The flat, open lands of the Donbas region of southeastern Ukraine call for a different type of weapon, and the U.S. is responding with more unmanned aerial systems and the training to use them, completing the first seven-day course with Ukrainians on the use of the Air Force’s Phoenix Ghost system.
About 20 Ukrainian soldiers are wrapping up their training on the Air Force’s newest UAS weapon, Phoenix Ghost. Pentagon Press Secretary John F. Kirby declined to say where the training was conducted, how many more trainings may take place, and whether any of the new systems had arrived inside Ukraine. But Undersecretary of Defense for Acquisition and Sustainment William A. LaPlante told journalists May 6 that the weapon was made by the Air Force’s Big Safari office, headquartered at Wright-Patterson Air Force Base, Ohio, which works to quickly develop special-purpose weapons systems.
Wright-Patterson could not immediately respond to a request by Air Force Magazine for comment.
With a $33 billion supplemental before Congress and just $250 million in presidential drawdown authority remaining, the Pentagon is catering to Ukraine’s need for more artillery rather than air defense systems such as Stinger missiles, the Pentagon said May 6.
“We’re focused on providing the Ukrainians in these recent weeks artillery, long range fires,” Kirby said in response to a question from Air Force Magazine.
Kirby said Russia continues to strike Ukraine from the air, though Russian pilots maintain “risk aversion,” choosing to fly the majority of their missions and fire from inside Russian territory.
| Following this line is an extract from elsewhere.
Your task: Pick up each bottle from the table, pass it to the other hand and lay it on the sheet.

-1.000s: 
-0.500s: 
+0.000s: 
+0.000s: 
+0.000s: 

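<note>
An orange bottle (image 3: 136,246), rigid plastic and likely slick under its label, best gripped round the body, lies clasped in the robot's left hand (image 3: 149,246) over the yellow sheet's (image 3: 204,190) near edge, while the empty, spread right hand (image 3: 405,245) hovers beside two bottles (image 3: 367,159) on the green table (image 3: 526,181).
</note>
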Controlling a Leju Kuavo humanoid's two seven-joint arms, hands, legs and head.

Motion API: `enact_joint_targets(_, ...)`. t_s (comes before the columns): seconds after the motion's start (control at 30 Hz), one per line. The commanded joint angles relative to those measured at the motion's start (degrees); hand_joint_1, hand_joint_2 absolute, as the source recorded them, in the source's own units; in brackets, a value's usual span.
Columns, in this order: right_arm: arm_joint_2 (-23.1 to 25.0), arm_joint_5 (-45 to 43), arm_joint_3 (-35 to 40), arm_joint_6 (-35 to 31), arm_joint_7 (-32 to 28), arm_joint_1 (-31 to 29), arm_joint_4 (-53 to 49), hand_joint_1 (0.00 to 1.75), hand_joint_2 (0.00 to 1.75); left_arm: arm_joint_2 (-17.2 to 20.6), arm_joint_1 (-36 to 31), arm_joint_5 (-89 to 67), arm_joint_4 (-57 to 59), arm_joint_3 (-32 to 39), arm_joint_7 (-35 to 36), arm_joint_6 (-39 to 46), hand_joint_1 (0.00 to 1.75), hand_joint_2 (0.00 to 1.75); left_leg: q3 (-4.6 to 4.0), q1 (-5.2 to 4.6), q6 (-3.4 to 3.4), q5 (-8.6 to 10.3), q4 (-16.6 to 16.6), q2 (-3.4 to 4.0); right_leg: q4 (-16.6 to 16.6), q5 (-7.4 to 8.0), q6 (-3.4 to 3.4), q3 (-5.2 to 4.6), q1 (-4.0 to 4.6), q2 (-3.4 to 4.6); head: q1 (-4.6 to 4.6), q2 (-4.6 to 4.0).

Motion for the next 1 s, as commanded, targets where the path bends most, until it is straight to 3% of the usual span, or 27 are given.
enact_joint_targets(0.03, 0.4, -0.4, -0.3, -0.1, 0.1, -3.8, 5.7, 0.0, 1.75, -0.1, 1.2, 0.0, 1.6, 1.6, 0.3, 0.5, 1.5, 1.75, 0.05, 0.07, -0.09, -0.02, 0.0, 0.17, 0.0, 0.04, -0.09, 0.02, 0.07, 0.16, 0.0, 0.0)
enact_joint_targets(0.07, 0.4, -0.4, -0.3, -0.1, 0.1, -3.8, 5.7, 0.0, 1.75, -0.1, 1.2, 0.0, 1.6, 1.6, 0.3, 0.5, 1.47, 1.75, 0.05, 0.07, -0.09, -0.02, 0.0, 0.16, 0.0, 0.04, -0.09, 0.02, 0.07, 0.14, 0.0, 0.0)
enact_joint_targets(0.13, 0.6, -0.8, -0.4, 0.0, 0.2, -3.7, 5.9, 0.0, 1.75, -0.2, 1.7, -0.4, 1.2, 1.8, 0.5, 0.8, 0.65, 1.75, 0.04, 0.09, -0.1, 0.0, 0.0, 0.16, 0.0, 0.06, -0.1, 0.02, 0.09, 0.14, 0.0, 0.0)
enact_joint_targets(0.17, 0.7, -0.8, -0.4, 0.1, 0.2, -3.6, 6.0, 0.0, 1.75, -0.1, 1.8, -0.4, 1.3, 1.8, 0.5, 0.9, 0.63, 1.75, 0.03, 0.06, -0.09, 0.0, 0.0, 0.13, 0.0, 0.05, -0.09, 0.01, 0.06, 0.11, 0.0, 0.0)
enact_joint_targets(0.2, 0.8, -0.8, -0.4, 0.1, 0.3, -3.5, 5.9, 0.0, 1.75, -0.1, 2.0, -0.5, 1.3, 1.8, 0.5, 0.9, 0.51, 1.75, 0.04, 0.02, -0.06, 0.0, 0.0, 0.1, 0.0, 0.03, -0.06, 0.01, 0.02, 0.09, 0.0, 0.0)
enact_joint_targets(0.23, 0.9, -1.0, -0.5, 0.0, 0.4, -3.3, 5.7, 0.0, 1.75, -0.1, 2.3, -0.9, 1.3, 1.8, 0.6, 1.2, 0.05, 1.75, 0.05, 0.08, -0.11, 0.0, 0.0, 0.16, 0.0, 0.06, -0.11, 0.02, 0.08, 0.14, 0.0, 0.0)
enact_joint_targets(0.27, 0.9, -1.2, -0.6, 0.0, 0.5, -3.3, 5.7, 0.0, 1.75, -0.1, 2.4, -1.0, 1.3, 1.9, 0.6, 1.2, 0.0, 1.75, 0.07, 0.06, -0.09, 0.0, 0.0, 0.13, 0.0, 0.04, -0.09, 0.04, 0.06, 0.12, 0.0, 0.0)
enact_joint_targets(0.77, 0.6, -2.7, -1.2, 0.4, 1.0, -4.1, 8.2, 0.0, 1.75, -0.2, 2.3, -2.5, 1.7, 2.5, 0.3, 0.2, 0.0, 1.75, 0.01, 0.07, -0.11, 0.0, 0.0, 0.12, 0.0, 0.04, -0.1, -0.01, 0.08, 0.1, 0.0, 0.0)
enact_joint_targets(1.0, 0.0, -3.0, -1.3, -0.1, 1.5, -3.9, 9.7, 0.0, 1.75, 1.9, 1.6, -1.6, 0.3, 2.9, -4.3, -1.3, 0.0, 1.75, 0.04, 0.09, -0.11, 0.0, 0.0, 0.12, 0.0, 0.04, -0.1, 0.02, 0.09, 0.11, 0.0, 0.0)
Kirby would not rule out Ukraine’s use of short-range air defenses in Donbas, but he underscored that the type of assistance has changed.
“The gun battles are real, and they’re happening every day from both sides,” Kirby said. “What the Donbas requires are the kinds of capabilities we’re focused on providing the Ukrainians.”
Recent defense assistance has included armored personnel carriers, howitzers, and 155 mm rounds.
The 7th Army Training Command in Grafenwoehr, Germany, hopes to train Ukrainians on site, and its commander said May 4 that “observers” such as UASs are being used to improve targeting of Russians.
“We are training them on how to use observers, whether they are air-based, or ground-based, or are any other observers, into what they’re doing,” unit commander Brig. Gen. Joseph E. Hilbert told journalists in a telephone briefing.
But the focus on UASs in Ukraine is clear from the manifests of weapons moving quickly to the Ukraine front line.
LaPlante said the April 1 Ukraine Security Assistance Initiative worth $300 million had so for yielded $136.8 million in contracts, including $19.7 million for Puma and $17.8 million for Switchblade UAS systems. DOD has promised some 700 Switchblades to Ukraine, of which about 100 have been delivered.
The biggest-ticket items, however, are communication devices worth $61.4 million and advanced precision kill weapon systems worth $22.6 million, LaPlante said.
Initially slow, the defense production line for some items to support the Ukraine war effort are now “hot,” he added.
“We are in contact with industry every day as our requirements evolve,” said LaPlante, who held a binder with more than 300 proposals from industry offering solutions to quickly deliver weapons to Ukraine. “This is pretty unprecedented, the amount of munitions that are being used right now in the last month.”
The Defense Logistics Agency’s request for information published April 22 calls on the defense industry to help “accelerate production and build more capacity.”
In the meantime, U.S. unmanned aerial systems are filling niche needs. “There are lots of UAS systems, and each UAS system does something slightly different,” LaPlante said.
Training courses for Ukrainians wrapped up in recent days as the U.S. continued to deliver American weapon systems that differ from the Soviet-made systems they are used to. As of May 6, more than 220 Ukrainian soldiers had been trained for the M777 howitzer, with another 150 in training. Some 15 soldiers had trained on the MPQ-64 Sentinel mobile air defense radar, and 60 soldiers had trained in the M113 armored personnel carriers, with 50 more soldiers in training.
In recent days, lawmakers have expressed concern that U.S. stocks of Javelin anti-tank weapons and Stinger air defense systems are running out with industrial production capacity lagging behind. LaPlante said the first check has been cut to replace the U.S. munitions, with $3.5 billion set aside from a March 15 supplemental bill. Another $5.4 billion as part of President Joe Biden’s proposed $33.5 billion supplemental bill is now before Congress.
LaPlante said the idea is to replace those items one for one, but evaluations are being made for how to replace older models that are no longer in production.
“It’s one for one to the best you can do or the equivalent of that,” he said.
“The situation that we find ourselves in is a situation that unfortunately happens periodically,” LaPlante added. “All of a sudden, we find our production lines have to be boosted up.”